_What the exercise asks_: Output the listing below verbatim, from its first line to its last.

_Given data_:

━━━━━━━━━━━━━━━━━━━━

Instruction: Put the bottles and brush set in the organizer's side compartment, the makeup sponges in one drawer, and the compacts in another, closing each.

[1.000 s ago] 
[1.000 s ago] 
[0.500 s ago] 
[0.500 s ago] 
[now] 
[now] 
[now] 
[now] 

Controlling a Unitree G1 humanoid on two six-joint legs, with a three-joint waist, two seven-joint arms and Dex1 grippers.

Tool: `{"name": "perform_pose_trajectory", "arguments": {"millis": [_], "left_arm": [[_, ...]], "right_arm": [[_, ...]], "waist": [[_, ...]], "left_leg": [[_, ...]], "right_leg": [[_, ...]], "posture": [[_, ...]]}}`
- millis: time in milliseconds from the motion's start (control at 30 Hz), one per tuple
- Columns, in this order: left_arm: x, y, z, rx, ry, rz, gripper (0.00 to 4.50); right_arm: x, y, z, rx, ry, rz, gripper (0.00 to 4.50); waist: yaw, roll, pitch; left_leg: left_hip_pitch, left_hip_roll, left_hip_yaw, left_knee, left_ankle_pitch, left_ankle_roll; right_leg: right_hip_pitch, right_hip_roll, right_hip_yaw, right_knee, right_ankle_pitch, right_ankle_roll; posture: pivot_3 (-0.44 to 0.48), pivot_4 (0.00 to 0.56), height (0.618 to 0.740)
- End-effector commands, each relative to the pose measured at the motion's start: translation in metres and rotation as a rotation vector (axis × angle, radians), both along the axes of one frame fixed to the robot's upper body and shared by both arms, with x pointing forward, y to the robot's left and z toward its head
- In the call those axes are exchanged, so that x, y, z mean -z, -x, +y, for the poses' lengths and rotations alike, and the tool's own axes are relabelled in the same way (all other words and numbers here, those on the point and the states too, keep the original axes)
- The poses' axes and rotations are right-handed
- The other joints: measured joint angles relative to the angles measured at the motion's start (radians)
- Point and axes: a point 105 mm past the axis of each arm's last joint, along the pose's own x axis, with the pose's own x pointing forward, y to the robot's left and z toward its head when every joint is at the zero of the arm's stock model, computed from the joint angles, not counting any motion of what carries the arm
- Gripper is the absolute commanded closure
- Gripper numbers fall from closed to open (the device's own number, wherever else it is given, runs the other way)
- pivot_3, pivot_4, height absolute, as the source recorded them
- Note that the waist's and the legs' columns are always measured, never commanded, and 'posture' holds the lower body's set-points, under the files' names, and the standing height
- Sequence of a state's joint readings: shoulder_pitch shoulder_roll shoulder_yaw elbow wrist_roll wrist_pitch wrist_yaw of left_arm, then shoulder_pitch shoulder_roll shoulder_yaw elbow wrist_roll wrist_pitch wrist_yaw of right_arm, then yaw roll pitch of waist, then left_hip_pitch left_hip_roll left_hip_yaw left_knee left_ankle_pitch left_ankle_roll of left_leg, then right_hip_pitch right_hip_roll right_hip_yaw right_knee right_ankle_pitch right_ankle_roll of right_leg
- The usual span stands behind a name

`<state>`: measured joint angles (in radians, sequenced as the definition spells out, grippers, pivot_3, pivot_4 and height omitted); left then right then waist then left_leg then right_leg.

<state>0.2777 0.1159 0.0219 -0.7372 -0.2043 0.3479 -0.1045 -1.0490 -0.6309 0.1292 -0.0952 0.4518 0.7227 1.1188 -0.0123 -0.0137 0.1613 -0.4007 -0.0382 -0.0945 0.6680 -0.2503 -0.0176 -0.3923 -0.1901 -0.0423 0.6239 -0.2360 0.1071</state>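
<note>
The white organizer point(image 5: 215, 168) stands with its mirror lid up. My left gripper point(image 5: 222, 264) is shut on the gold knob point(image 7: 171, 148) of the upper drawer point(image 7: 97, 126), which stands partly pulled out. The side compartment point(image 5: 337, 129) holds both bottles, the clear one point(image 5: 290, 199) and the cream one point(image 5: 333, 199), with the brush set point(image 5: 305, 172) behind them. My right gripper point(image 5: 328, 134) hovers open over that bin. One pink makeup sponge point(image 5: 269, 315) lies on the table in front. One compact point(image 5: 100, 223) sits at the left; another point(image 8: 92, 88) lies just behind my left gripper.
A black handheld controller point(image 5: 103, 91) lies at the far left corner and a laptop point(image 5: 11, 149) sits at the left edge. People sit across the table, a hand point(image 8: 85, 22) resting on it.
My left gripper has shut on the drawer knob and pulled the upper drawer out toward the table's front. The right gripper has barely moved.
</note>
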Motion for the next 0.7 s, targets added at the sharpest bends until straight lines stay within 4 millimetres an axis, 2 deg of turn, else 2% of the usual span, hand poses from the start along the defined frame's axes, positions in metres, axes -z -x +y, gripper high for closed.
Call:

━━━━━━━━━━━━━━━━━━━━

_Output for this exercise_:
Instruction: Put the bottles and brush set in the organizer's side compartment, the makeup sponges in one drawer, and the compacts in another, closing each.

[1.000 s ago] 
[1.000 s ago] 
[0.500 s ago] 
[0.500 s ago] 
[now] 
[now] 
[now] 
[now] 

Controlling a Unitree G1 humanoid on two six-joint legs, with a three-joint waist, two seven-joint arms and Dex1 grippers.

Tool: `{"name": "perform_pose_trajectory", "arguments": {"millis": [_], "left_arm": [[_, ...]], "right_arm": [[_, ...]], "waist": [[_, ...]], "left_leg": [[_, ...]], "right_leg": [[_, ...]], "posture": [[_, ...]]}}`
- millis: time in milliseconds from the motion's start (control at 30 Hz), one per tuple
- Columns, in this order: left_arm: x, y, z, rx, ry, rz, gripper (0.00 to 4.50); right_arm: x, y, z, rx, ry, rz, gripper (0.00 to 4.50); waist: yaw, roll, pitch; left_leg: left_hip_pitch, left_hip_roll, left_hip_yaw, left_knee, left_ankle_pitch, left_ankle_roll; right_leg: right_hip_pitch, right_hip_roll, right_hip_yaw, right_knee, right_ankle_pitch, right_ankle_roll; posture: pivot_3 (-0.44 to 0.48), pivot_4 (0.00 to 0.56), height (0.618 to 0.740)
- End-effector commands, each relative to the pose measured at the motion's start: translation in metres and rotation as a rotation vector (axis × angle, radians), both along the axes of one frame fixed to the robot's upper body and shared by both arms, with x pointing forward, y to the robot's left and z toward its head
- In the call those axes are exchanged, so that x, y, z mean -z, -x, +y, for the poses' lengths and rotations alike, and the tool's own axes are relabelled in the same way (all other words and numbers here, those on the point and the states too, keep the original axes)
- The poses' axes and rotations are right-handed
- The other joints: measured joint angles relative to the angles measured at the motion's start (radians)
- Point and axes: a point 105 mm past the axis of each arm's last joint, along the pose's own x axis, with the pose's own x pointing forward, y to the robot's left and z toward its head when every joint is at the zero of the arm's stock model, computed from the joint angles, not counting any motion of what carries the arm
- Gripper is the absolute commanded closure
- Gripper numbers fall from closed to open (the device's own number, wherever else it is given, runs the other way)
- pivot_3, pivot_4, height absolute, as the source recorded them
- Note that the waist's and the legs' columns are always measured, never commanded, and 'posture' holds the lower body's set-points, under the files' names, and the standing height
- Sequence of a state's joint readings: shoulder_pitch shoulder_roll shoulder_yaw elbow wrist_roll wrist_pitch wrist_yaw of left_arm, then shoulder_pitch shoulder_roll shoulder_yaw elbow wrist_roll wrist_pitch wrist_yaw of right_arm, then yaw roll pitch of waist, then left_hip_pitch left_hip_roll left_hip_yaw left_knee left_ankle_pitch left_ankle_roll of left_leg, then right_hip_pitch right_hip_roll right_hip_yaw right_knee right_ankle_pitch right_ankle_roll of right_leg
- The usual span stands behind a name

`<state>`: measured joint angles (in radians, sequenced as the definition spells out, grippers, pivot_3, pivot_4 and height omitted); left then right then waist then left_leg then right_leg.

<state>0.2777 0.1159 0.0219 -0.7372 -0.2043 0.3479 -0.1045 -1.0490 -0.6309 0.1292 -0.0952 0.4518 0.7227 1.1188 -0.0123 -0.0137 0.1613 -0.4007 -0.0382 -0.0945 0.6680 -0.2503 -0.0176 -0.3923 -0.1901 -0.0423 0.6239 -0.2360 0.1071</state>
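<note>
The white organizer point(image 5: 215, 168) stands with its mirror lid up. My left gripper point(image 5: 222, 264) is shut on the gold knob point(image 7: 171, 148) of the upper drawer point(image 7: 97, 126), which stands partly pulled out. The side compartment point(image 5: 337, 129) holds both bottles, the clear one point(image 5: 290, 199) and the cream one point(image 5: 333, 199), with the brush set point(image 5: 305, 172) behind them. My right gripper point(image 5: 328, 134) hovers open over that bin. One pink makeup sponge point(image 5: 269, 315) lies on the table in front. One compact point(image 5: 100, 223) sits at the left; another point(image 8: 92, 88) lies just behind my left gripper.
A black handheld controller point(image 5: 103, 91) lies at the far left corner and a laptop point(image 5: 11, 149) sits at the left edge. People sit across the table, a hand point(image 8: 85, 22) resting on it.
My left gripper has shut on the drawer knob and pulled the upper drawer out toward the table's front. The right gripper has barely moved.
</note>
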Motion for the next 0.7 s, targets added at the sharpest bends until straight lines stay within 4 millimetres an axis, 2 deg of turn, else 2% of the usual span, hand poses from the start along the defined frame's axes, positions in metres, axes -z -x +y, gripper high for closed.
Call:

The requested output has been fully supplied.